Les héritiers du gaullisme et les constitutionnalistes débattront encore longtemps de cette question, mais je suis de ceux qui considère que la IIIe République est morte le 10 juillet 1940, que malheureusement, la France légale était à Vichy et que les agissements de ce régime demeurent “une souillure de notre histoire et une injure de notre passé” pour reprendre les termes du discours historique de Jacques Chirac à l’occasion de la commémoration du Vel d’Hiv en 1995.

Par conviction personnelle sans doute, par nécessité politique certainement, le général De Gaulle n’a pas souhaité proclamer la République au balcon de l’Hôtel de Ville comme Gambetta en son temps. Il considérait qu’elle n’avait jamais cessé d’être et il a tout fait, en pleine guerre, pour en rétablir du mieux possible les institutions. Dès l’instauration du Comité national français, premier Gouvernement de la France libre, le 24 septembre 1941, la création d’une Assemblée consultative est prévue ultérieurement par l’ordonnance, pour “fournir au CNF une expression aussi large que possible de l’opinion nationale”.

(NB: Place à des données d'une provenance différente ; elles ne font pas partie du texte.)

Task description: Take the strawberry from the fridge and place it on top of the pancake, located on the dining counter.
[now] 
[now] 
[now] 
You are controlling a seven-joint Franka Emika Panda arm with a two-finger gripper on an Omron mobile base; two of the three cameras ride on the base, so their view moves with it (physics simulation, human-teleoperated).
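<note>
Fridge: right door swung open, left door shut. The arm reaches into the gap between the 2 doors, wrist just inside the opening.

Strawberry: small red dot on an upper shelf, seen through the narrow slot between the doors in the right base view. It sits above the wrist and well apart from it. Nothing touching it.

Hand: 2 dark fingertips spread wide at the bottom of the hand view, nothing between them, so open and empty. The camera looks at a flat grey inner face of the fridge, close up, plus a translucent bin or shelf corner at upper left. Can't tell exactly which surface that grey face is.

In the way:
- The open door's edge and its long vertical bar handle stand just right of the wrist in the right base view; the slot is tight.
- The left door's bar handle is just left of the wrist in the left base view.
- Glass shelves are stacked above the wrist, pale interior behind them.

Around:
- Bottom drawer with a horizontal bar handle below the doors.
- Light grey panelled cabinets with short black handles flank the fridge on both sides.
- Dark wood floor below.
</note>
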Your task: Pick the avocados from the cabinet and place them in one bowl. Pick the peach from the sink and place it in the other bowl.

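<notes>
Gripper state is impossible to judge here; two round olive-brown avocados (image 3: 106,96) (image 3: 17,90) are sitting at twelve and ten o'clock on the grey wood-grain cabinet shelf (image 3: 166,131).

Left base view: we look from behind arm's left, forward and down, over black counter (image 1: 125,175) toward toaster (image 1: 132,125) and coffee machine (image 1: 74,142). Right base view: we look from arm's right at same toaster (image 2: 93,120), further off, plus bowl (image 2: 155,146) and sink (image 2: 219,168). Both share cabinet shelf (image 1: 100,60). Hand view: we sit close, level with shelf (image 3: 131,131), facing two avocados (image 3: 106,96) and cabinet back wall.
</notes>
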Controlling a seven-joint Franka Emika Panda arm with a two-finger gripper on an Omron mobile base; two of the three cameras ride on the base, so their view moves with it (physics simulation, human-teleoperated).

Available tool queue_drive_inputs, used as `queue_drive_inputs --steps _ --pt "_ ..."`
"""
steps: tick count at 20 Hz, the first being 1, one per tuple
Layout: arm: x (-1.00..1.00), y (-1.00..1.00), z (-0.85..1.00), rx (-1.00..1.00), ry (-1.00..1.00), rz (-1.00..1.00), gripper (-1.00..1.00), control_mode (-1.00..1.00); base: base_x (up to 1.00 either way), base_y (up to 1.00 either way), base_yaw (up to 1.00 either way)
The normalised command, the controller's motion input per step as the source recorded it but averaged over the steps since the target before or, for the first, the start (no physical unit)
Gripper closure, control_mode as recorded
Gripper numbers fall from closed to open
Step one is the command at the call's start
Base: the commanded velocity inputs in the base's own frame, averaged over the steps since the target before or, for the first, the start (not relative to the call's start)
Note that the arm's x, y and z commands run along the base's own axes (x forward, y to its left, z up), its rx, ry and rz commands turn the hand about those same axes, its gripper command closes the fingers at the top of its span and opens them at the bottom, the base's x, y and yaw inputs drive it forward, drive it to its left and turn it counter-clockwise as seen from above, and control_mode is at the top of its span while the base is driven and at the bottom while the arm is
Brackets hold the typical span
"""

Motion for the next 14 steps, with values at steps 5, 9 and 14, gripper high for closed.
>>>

Je ne suis pas convaincu que le général De Gaulle était un grand défenseur du parlementarisme, mais il était indubitablement un grand défenseur de la République, dont le principe constitutif est la séparation des pouvoirs, notamment législatif et exécutif. Adjoindre à son Gouvernement, un organe consultatif aussi représentatif que possible, à défaut d’être législatif, faute d’être issu du suffrage universel, était impératif. C’est notamment cette construction institutionnelle originale, cette “surprenante aventure” pour reprendre les termes d’Emile Katz-Blamont, secrétaire général de l’ACP, qui a permis au général de convaincre Roosevelt de ses intentions républicaines et à la France d’éviter l’occupation par les troupes alliées.

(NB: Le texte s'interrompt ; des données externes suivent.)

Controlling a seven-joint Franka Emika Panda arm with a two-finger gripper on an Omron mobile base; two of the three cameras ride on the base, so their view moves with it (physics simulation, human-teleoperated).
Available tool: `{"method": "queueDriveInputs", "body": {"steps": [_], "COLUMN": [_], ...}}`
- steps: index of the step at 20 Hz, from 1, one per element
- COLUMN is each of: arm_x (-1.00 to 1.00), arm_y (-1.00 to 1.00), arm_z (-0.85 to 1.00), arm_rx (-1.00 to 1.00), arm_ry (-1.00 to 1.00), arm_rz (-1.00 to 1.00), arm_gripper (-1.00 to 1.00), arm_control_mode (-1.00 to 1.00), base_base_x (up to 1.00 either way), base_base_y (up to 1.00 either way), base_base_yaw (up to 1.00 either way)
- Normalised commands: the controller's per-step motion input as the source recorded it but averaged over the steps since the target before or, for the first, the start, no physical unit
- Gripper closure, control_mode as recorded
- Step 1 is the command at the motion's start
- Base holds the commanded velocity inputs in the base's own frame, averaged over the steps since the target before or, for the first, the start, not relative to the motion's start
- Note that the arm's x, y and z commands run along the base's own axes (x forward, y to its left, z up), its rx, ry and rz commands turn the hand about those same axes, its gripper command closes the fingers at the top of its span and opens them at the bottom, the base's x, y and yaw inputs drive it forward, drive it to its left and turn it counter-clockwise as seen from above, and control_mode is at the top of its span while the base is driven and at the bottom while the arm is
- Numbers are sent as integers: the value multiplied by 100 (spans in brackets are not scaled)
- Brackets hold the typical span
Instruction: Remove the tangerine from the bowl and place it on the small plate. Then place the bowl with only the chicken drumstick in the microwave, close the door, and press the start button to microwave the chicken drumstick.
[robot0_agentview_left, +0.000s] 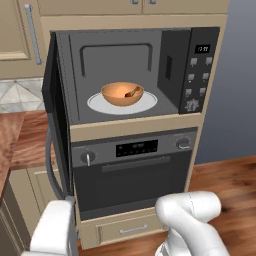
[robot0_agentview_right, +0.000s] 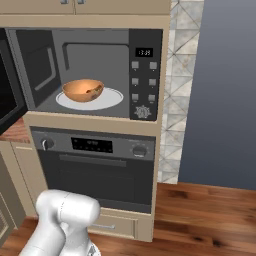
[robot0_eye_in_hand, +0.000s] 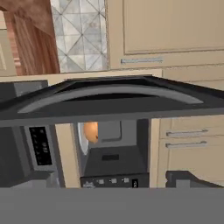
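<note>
The gripper (robot0_eye_in_hand: 109, 186) has its jaws spread wide, holding nothing. Just ahead of it is the swung-open door (robot0_agentview_left: 54, 125) with its handle (robot0_eye_in_hand: 109, 92). Farther beyond, in the microwave (robot0_agentview_left: 200, 70), the bowl (robot0_agentview_left: 121, 94) holding the chicken drumstick (robot0_agentview_left: 133, 92) sits on the turntable (robot0_agentview_left: 100, 105).

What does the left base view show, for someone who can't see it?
An orange-brown bowl holding a chicken drumstick sits on the round turntable inside the open microwave. Its door hangs open at left, above an oven.

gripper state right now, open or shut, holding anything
Gripper: open, holding nothing; the door's handle lies across the hand view just ahead of it.
</note>
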Motion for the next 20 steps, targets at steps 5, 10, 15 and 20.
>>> {"method": "queueDriveInputs", "body": {"steps": [5, 10, 15, 20], "arm_x": [76, 72, 74, 72], "arm_y": [73, 66, 46, -4], "arm_z": [-21, -38, -35, -9], "arm_rx": [-2, -2, -1, 0], "arm_ry": [5, 8, 8, 3], "arm_rz": [5, 4, 2, 1], "arm_gripper": [-100, -100, -100, -100], "arm_control_mode": [-100, -100, -100, -100], "base_base_x": [0, 0, 0, 0], "base_base_y": [0, 0, 0, 0], "base_base_yaw": [0, 0, 0, 0]}}
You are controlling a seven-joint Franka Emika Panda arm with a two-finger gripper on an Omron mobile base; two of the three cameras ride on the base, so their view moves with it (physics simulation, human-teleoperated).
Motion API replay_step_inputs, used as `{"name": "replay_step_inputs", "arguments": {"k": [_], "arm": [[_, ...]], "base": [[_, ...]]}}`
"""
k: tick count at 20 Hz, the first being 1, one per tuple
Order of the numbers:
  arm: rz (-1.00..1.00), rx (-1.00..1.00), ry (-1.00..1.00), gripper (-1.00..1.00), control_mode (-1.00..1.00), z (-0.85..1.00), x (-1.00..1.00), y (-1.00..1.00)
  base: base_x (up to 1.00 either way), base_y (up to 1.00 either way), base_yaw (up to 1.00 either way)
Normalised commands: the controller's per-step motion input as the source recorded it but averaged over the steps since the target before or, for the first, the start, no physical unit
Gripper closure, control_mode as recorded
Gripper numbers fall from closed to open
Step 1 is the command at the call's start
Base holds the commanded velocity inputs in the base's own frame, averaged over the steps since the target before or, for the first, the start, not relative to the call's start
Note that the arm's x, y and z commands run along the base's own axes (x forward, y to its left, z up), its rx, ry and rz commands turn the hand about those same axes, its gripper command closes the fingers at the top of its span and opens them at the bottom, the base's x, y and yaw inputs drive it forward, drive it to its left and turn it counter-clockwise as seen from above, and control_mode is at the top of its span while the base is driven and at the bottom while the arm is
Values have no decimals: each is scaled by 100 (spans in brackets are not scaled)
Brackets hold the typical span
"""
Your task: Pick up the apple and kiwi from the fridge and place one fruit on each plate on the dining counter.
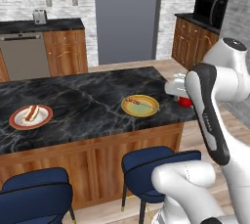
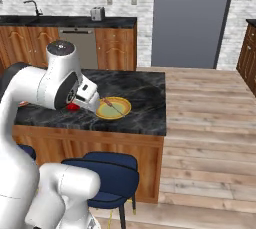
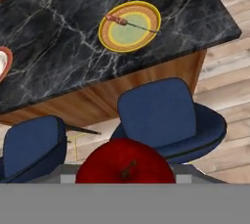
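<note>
Black white-veined marble dining counter point(image 1: 88, 100) carries a yellowish-tan round plate point(image 1: 140, 105) in the left base view, the glossy red apple point(image 1: 184, 101) just beyond its edge; right base view, apple point(image 2: 73, 106) beside that plate point(image 2: 114, 108); hand view, gripper point(image 3: 126, 179) clamped on the apple point(image 3: 125, 162)
</note>
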Motion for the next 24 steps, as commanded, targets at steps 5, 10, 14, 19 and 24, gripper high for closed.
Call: {"name": "replay_step_inputs", "arguments": {"k": [5,10,14,19,24], "arm": [[0,-15,18,100,-100,-47,81,14],[0,-12,19,100,-100,-49,69,3],[0,-2,13,100,-100,-39,70,0],[0,0,4,100,-100,-46,67,0],[0,0,0,100,-100,-44,63,0]], "base": [[0,0,0],[0,0,0],[0,0,0],[0,0,0],[0,0,0]]}}
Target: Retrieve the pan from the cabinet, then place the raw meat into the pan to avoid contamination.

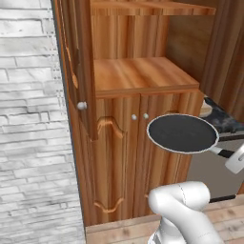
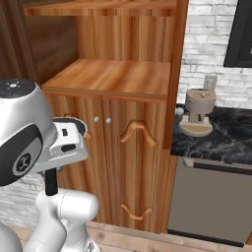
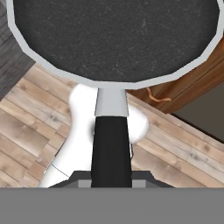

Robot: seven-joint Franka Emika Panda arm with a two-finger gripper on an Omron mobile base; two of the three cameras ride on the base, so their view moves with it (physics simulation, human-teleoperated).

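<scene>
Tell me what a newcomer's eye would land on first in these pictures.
First, the black pan, held in mid-air in front of the cabinet's closed lower doors, its handle running off toward the right edge of the left base view. Next, the open upper shelf of reddish wood. Then the beige coffee machine on the dark counter right of the cabinet.

- We see even, bright, shadowless rendered light.
- We find no glare on the pan (image 3: 113,35).
- Textures look coarse and slightly soft, edges jagged; we see no edge distortion.
</scene>
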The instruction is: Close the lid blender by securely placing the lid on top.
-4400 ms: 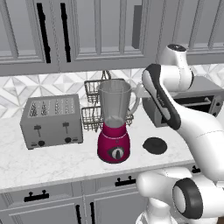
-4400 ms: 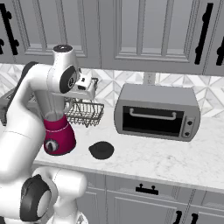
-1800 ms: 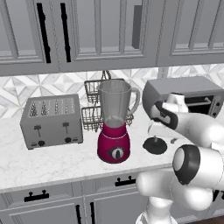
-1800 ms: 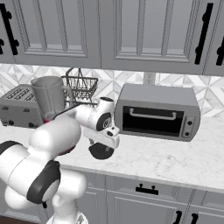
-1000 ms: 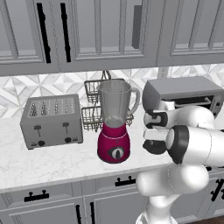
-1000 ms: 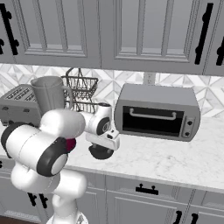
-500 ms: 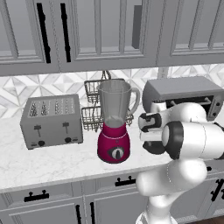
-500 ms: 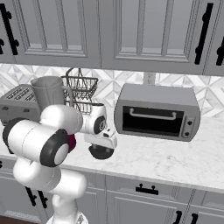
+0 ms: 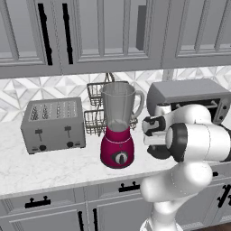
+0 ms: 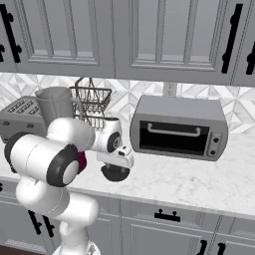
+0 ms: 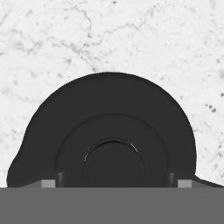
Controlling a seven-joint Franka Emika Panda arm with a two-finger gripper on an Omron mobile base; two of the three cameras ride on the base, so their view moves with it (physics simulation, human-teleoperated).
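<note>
Marble tabletop (image 10: 199, 184) runs under grey cabinets (image 9: 113, 31), w/ toaster oven (image 10: 178, 127) at the right end, silver toaster (image 9: 53, 124) at the left, wire basket (image 9: 97, 106) by the backsplash. Blender (image 9: 118, 131) stands upright btw toaster & oven, just in front of the basket; jar mouth open, no cap on it. Lid (image 10: 115, 173) lies flat on the tabletop, right of the blender, near but apart from its red base. Claw (image 10: 116, 167) is low, directly over the lid; hand view has the lid (image 11: 109, 135) close up, fingertips (image 11: 48, 183) at either side of its knob. Gripping or not: can't tell.
</note>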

Mais ce n’est pas le seul mérite de cette assemblée, constituée à Alger dans des conditions rocambolesques avant de siéger dans cet hémicycle après la Libération de Paris, de cette assemblée composée d’illustres membres, qui ont usé ces fauteuils avant nous ; héros de la Résistance (René Capitant, Gilberte Brossolette, les époux Aubrac et tant d’autres), parlementaires ayant refusé le vote des pleins pouvoir à Pétain (Paul Giacobbi, Henri Queuille, Vincent Auriol, etc) et représentants syndicaux illustres comme Ambroise Croizat.

J’ai cité Gilberte Brossolette, car l’autre spécificité de cette assemblée fut d’accueillir, à partir de 1944 et pour la première fois, des déléguées féminines, un an avant que les premières femmes parlementaires ne soient élues à l’Assemblée constituante le 21 octobre 1945. Si elle n’en fût pas membre, permettez-moi d’avoir également une pensée pour Madeleine Riffaud, héroïne de la résistance parisienne, qui nous a quittés hier.

Durant deux ans, dans un esprit de concorde républicaine entre les représentants des partis et mouvements de résistance de gauche et de droite, unis contre l’extrême droite de Vichy, l’Assemblée provisoire a accompagné le Comité français de libération nationale puis le GPRF dans la mise en oeuvre du programme du Conseil national de la Résistance.

Conduite des opérations militaire et de la politique de Défense, réorganisation des pouvoirs publics, avis budgétaires, créations des comités d’entreprises et surtout préparation des grandes réalisations du GPRF après la victoire : nationalisation de grandes banques et entreprises stratégiques, instauration de la sécurité sociale, encadrement des prix des denrées alimentaires, préparation de la Constituante, etc

Monsieur le Premier ministre, mes cher collègues, alors que la démocratie est menacée par un nouveau fascisme, inspirons nous, avant qu’il ne soit trop tard de cette période politique enthousiasmante, où les forces républicaines ont fait front pour reconstruire une République plus démocratique, pour conduire une politique économique résolument administrée, pour instaurer une politique sociale historiquement ambitieuse que nous chérissons encore aujourd’hui et pour accompagner judicieusement un vent de modernisation de la société.

Les leçons de l’Histoire sont toujours précieuses.